COUNCILLOR Davie Paterson has called for heavy fines to be handed out to householders who refuse to recycle.
The Hawick and Hermitage member spoke at a meeting of the Teviot and Liddesdale Committee this week amid concerns the cash-strapped council could be penalised for failing to meet recycling and landfill diversion targets set out by the Scottish Government.
Councillor Paterson said: “More should be done to penalise those people who do not recycle. It’s a disgrace that everybody in the Borders could be paying for this because, even in this day and age, people refuse to recycle their rubbish.”
Although Scottish Borders Council met the recycling target of 40 per cent by 2010, this increases to 50 per cent in 2013, 60 per cent by 2020 and 70 per cent by 2025.

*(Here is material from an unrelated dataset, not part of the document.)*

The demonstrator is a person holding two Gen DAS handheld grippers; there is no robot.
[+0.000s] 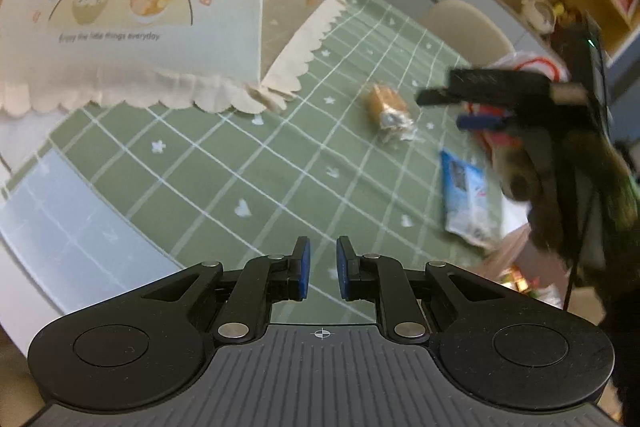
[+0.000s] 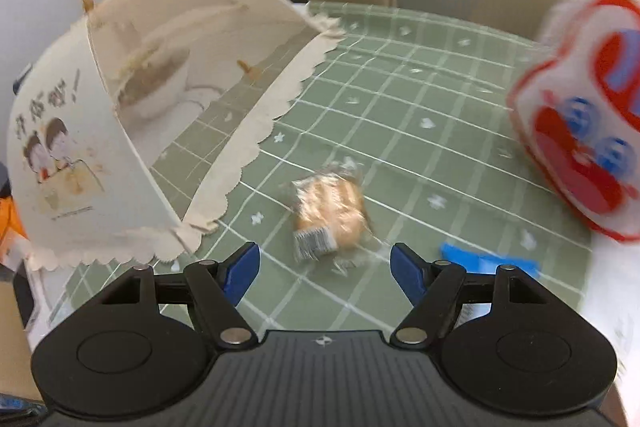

There is also a maximum landfill limit of five per cent by 2025.
Councillor George Turnbull said: “We’re making headway but we’ve still a long way to go.”
There are some legislative means for local authorities to pursue enforcement action against those refusing to recycle.
However, it has generally been the case that they encourage everyone to recycle as much as possible with education and awareness-raising activities, along with promotional work, being a key feature to deliver this. COSLA (Convention of Scottish Local Authorities) has supported this view across Scotland.
As part of the Scottish Government’s development of the Zero Waste Plan, regulations have also been produced and the government is currently reviewing and consulting on existing enforcement measures available to local authorities in relation to waste and recycling.
A spokesperson for the local authority said: “SBC will continue to engage with householders to maximize recycle rates in all areas, while awaiting the outcome of the consultation and the publication of any new regulations.”
Meanwhile, fears were expressed by Councillor Ron Smith that an increase in the charge for uplifts may lead to more fly-tipping in the area. In the latest budget it was agreed to raise the charge from £10 for two items to £25 for five.
Councillor Smith said: “This doesn’t look good at all. It’s important to emphasise that the service is still running at a loss and the new charge will still mean that it runs at a loss and much of that is because of having to get to isolated, far-flung areas to pick up single items.
“Maybe the pious hope is that people will get together with their neighbours and there will be a good few things picked up under one uplift.
“I have a problem with this. I think £25 is too much.”